(Data section Opens)
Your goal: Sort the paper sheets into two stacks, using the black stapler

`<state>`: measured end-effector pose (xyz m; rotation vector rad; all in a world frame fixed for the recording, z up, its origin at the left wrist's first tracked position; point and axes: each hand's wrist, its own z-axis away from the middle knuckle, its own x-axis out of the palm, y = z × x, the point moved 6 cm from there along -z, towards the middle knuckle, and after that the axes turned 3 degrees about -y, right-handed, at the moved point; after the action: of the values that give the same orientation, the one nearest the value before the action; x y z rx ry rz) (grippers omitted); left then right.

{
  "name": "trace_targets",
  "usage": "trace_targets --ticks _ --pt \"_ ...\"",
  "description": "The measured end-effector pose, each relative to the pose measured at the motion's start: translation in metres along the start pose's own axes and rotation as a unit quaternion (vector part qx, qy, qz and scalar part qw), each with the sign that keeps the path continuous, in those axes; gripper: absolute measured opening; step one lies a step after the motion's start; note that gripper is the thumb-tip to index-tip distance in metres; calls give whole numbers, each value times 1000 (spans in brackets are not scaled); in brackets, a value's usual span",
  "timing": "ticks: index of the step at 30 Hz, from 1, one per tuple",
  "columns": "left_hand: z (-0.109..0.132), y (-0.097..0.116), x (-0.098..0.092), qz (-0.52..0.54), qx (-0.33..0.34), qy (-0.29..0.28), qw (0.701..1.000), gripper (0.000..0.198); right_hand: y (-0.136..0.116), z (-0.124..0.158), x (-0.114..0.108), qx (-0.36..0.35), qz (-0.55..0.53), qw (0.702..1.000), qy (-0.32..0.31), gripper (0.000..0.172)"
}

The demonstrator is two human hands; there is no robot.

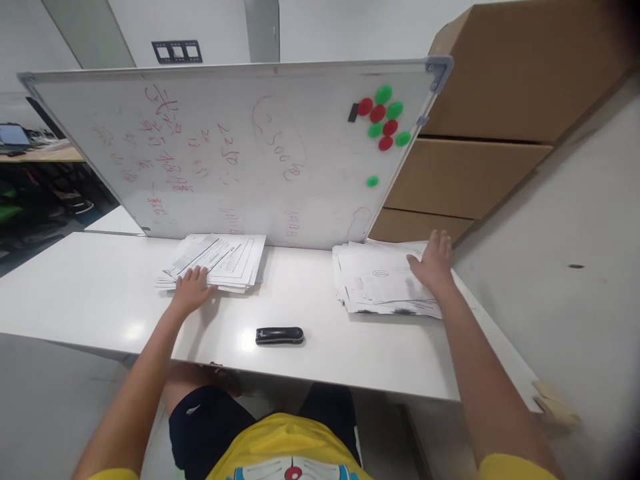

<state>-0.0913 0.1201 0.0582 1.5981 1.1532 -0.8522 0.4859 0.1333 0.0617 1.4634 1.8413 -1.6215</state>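
My left hand [193,289] rests on the near edge of a stack of printed papers [233,260], its fingers stretched out over the top sheet. The sheets in that stack lie at slightly different angles. On the right, my right hand [434,263] lies with spread fingers at the right side of a second, wider pile of papers [383,277], touching it. The pile's edges are uneven, and dark marks show along its near side. Between the two stacks, closer to me, a black stapler [279,335] lies on the white table [305,363].
A whiteboard [320,200] with red handwriting leans at the table's back edge, carrying red and green round magnets [377,113]. Cardboard boxes [465,177] are stacked behind it on the right, beside a white wall [565,220]. A laptop [14,135] stands on another desk far left.
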Motion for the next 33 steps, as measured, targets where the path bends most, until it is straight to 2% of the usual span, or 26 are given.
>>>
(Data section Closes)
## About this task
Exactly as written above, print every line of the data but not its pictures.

## Output of the task
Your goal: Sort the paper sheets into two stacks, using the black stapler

`<state>`: measured end-effector pose (xyz m; rotation vector rad; all in a world frame fixed for the recording, z up, its origin at the left wrist's first tracked position; point and axes: each hand's wrist, its own z-axis away from the middle knuckle, its own x-axis out of the palm, y = z × x, the point moved 6 cm from there along -z, towards the middle knuckle, and after that the axes turned 3 degrees about -y, right-handed, at the moved point; after the action: of the values that give the same orientation, the one nearest the value before the action; x y z rx ry rz) (grippers omitted); left then right.

{
  "name": "trace_targets",
  "usage": "trace_targets --ticks _ --pt \"_ ...\"",
  "description": "The measured end-effector pose, each relative to the pose measured at the motion's start: translation in metres along the start pose's own axes and rotation as a unit quaternion (vector part qx, qy, qz and scalar part qw), each with the sign that keeps the path continuous, in those axes; gripper: absolute measured opening; step one lies a step after the motion's start; note that gripper is the thumb-tip to index-tip distance in metres; calls give whole numbers, each value times 1000 (spans in brackets are not scaled); in brackets, a value's usual span",
  "timing": "ticks: index of the step at 30 Hz, from 1, one per tuple",
  "columns": "left_hand: z (-0.109..0.132), y (-0.097..0.116), x (-0.098..0.092), qz (-0.52..0.54), qx (-0.33..0.34), qy (-0.29..0.28), qw (0.701..1.000), gripper (0.000..0.198); right_hand: y (-0.136..0.116), z (-0.124..0.158), x (-0.114..0.108), qx (-0.36..0.35), qz (-0.55..0.53), qw (0.702..1.000), qy (-0.32..0.31), gripper (0.000..0.172)"
}

The demonstrator is two human hands; there is no robot.


<state>-0.0913 0.1201 0.0582 1.5981 1.1532 -0.8522 0.4859 0.1333 0.0617 1.4634 1.8413 -1.6215</state>
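My left hand [193,289] rests on the near edge of a stack of printed papers [233,260], its fingers stretched out over the top sheet. The sheets in that stack lie at slightly different angles. On the right, my right hand [434,263] lies with spread fingers at the right side of a second, wider pile of papers [383,277], touching it. The pile's edges are uneven, and dark marks show along its near side. Between the two stacks, closer to me, a black stapler [279,335] lies on the white table [305,363].
A whiteboard [320,200] with red handwriting leans at the table's back edge, carrying red and green round magnets [377,113]. Cardboard boxes [465,177] are stacked behind it on the right, beside a white wall [565,220]. A laptop [14,135] stands on another desk far left.
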Motion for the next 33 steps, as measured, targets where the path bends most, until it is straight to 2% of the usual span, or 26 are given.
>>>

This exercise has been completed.